### [What is required]
Which lines in the material below contain the word "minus"? Copy each of them.

START The data

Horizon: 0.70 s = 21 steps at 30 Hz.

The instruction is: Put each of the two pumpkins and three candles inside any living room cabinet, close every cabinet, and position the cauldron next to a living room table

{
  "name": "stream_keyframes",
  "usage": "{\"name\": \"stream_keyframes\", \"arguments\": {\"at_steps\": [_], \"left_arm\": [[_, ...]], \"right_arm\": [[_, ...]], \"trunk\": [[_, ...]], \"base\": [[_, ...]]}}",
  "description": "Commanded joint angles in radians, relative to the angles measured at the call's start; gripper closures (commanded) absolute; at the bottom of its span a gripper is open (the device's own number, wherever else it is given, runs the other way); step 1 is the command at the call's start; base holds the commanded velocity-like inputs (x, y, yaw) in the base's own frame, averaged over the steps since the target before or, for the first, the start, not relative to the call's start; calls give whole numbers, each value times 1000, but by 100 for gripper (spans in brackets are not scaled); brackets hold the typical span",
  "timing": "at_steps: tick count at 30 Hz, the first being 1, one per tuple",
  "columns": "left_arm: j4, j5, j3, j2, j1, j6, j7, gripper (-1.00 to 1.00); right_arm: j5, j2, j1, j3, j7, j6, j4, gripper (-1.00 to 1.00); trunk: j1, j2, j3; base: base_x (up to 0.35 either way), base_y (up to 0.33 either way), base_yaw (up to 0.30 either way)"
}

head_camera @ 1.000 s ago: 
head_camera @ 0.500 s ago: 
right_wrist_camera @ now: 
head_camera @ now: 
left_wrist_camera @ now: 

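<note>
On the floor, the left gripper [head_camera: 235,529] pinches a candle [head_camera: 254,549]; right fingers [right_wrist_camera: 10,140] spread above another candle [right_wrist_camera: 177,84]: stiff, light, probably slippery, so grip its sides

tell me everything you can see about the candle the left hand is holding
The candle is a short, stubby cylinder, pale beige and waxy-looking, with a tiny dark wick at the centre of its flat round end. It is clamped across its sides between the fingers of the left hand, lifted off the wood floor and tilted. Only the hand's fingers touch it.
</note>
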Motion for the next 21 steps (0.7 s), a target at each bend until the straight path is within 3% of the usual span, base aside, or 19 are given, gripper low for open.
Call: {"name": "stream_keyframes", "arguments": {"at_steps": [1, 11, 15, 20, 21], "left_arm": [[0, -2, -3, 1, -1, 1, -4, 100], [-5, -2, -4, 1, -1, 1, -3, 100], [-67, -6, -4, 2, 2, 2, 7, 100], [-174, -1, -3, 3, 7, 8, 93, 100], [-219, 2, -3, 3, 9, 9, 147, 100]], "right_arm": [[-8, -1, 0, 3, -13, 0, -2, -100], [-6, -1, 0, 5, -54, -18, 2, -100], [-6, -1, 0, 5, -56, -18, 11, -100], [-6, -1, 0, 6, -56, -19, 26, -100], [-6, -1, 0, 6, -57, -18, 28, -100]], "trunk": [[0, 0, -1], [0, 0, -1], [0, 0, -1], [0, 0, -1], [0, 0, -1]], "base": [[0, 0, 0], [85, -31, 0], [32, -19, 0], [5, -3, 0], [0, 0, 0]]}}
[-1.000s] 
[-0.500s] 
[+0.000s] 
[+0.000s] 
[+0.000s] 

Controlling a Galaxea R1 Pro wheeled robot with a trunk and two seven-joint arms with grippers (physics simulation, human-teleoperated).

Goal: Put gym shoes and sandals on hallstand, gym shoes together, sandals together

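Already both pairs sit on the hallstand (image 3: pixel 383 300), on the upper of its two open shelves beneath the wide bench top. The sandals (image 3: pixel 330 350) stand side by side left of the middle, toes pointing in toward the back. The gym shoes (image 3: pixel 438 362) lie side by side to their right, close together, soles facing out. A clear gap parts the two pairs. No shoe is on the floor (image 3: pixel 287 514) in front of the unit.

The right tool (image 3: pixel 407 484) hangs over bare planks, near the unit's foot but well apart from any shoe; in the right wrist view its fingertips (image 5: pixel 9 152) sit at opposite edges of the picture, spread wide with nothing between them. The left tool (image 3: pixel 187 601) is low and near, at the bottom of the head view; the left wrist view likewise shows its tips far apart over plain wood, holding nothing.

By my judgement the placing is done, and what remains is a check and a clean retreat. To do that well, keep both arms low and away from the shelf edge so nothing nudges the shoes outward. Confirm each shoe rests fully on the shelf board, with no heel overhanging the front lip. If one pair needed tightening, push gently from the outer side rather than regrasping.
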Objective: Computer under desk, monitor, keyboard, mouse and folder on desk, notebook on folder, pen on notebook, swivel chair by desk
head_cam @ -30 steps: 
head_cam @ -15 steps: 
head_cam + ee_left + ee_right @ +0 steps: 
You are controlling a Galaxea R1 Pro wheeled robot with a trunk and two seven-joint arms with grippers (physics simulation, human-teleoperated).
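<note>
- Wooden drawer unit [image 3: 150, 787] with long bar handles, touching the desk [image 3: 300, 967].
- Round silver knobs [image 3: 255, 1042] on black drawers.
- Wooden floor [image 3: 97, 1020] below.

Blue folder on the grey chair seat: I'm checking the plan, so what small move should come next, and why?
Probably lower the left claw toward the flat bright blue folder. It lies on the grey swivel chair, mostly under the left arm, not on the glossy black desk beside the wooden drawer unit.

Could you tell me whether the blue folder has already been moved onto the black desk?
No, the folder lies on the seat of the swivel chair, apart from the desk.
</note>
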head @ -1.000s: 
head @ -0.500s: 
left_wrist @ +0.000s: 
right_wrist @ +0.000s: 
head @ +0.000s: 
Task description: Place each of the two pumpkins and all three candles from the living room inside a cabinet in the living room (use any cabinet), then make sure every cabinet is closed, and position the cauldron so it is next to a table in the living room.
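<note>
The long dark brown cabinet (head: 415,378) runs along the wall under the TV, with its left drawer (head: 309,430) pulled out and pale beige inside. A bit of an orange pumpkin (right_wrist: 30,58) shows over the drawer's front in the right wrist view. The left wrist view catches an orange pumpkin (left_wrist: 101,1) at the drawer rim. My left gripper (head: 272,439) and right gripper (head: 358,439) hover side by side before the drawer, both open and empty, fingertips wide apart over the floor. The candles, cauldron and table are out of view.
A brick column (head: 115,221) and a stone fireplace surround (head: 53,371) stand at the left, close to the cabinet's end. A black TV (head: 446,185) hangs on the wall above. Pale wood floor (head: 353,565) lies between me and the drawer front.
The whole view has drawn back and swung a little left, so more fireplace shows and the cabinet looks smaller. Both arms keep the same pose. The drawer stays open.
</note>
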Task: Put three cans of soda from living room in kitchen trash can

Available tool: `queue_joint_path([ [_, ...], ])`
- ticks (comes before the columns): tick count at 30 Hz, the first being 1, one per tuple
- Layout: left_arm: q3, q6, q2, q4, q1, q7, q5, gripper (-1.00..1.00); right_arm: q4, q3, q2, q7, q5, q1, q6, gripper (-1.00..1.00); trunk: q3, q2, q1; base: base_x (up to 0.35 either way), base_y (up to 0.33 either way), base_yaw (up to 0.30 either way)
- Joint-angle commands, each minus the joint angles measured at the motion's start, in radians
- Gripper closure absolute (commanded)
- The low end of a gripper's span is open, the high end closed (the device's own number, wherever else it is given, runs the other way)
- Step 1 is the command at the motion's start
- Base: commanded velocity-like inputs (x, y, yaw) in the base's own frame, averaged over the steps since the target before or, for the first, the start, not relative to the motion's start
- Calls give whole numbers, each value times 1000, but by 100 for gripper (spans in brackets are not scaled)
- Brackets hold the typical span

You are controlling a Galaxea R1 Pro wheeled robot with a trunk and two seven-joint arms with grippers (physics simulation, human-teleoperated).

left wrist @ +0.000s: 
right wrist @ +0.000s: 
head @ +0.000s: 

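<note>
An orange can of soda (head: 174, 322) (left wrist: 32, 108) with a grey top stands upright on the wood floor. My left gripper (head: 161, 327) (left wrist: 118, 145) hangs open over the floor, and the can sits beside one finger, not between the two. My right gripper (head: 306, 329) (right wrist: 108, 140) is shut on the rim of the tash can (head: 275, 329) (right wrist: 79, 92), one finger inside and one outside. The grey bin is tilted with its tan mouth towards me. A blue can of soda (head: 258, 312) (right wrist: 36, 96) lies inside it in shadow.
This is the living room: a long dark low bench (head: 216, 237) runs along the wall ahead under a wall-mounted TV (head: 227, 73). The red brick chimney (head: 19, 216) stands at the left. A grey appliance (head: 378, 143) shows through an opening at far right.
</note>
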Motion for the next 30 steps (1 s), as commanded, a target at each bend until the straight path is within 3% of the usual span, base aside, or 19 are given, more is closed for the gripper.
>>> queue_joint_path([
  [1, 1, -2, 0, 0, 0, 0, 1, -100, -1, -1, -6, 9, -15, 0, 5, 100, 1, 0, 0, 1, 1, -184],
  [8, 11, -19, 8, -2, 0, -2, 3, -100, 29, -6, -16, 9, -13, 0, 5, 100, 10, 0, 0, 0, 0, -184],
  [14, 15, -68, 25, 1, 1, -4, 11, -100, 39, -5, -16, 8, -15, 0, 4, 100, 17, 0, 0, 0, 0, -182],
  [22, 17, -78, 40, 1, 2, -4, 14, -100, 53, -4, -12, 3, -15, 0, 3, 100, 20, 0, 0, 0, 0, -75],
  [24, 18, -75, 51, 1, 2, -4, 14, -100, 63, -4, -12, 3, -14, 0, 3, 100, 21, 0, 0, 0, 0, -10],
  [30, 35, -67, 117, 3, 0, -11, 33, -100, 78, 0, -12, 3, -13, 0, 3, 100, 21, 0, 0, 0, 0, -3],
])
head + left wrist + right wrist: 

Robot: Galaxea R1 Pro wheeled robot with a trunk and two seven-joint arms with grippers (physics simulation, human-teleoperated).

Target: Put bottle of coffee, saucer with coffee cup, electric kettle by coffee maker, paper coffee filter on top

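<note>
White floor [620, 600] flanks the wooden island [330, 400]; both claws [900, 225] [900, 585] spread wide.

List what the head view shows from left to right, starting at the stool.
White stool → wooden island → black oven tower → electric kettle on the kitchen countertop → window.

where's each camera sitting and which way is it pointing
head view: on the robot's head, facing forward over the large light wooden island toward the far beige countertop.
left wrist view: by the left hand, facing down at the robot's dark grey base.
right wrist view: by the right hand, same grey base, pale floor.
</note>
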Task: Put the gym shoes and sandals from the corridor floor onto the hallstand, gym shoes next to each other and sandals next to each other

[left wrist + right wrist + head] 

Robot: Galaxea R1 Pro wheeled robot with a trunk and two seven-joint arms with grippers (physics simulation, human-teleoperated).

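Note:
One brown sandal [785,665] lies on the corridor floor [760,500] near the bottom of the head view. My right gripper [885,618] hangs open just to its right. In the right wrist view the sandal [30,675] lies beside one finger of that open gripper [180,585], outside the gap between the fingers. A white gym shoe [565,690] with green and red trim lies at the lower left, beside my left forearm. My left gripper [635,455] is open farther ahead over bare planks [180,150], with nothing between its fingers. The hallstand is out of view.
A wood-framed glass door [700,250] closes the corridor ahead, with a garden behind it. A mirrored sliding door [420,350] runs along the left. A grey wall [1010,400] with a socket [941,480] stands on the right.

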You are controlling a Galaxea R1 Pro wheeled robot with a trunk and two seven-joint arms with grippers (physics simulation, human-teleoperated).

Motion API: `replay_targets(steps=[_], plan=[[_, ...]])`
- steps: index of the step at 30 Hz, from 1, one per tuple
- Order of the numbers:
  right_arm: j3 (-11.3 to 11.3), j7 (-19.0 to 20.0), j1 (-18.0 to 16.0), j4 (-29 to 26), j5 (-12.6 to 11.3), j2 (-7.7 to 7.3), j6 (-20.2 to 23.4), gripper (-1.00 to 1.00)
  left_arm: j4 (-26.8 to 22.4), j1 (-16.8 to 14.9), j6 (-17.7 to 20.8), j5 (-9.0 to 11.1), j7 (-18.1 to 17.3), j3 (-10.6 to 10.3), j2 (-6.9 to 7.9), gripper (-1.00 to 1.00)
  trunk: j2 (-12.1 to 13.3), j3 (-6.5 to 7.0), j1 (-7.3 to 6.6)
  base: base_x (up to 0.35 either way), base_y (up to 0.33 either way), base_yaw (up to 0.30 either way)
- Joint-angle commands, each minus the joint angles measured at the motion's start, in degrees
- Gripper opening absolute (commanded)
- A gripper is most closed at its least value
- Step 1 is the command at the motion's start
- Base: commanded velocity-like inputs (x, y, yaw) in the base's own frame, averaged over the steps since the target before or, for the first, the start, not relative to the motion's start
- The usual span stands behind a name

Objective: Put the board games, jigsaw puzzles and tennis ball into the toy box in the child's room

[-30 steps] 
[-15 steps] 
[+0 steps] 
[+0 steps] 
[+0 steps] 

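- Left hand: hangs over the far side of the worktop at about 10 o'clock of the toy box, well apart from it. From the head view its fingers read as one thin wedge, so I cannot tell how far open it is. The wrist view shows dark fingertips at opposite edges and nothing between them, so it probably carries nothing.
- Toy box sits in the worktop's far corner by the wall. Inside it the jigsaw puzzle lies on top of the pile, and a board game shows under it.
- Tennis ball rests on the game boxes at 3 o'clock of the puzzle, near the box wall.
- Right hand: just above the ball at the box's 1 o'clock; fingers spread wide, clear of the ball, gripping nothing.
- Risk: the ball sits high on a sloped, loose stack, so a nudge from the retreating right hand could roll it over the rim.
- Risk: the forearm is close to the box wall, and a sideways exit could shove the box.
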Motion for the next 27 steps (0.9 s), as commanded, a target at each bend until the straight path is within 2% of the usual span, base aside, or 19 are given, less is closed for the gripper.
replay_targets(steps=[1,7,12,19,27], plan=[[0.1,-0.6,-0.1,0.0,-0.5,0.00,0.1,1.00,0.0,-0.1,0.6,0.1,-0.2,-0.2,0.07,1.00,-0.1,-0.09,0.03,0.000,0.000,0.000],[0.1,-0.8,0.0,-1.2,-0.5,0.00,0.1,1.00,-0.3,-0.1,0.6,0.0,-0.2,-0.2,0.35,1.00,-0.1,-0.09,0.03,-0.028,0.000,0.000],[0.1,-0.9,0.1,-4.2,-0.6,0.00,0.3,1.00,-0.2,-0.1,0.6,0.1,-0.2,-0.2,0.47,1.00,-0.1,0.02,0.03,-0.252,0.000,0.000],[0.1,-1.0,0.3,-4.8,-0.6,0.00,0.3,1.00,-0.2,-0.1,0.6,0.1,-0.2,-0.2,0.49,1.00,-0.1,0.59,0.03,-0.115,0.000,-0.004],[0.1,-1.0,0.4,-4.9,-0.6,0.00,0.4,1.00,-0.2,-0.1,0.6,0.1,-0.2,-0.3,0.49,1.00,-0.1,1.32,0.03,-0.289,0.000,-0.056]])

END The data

### [Written solution]
- Joint-angle commands, each minus the joint angles measured at the motion's start, in radians
- Joint-angle commands, each minus the joint angles measured at the motion's start, in degrees

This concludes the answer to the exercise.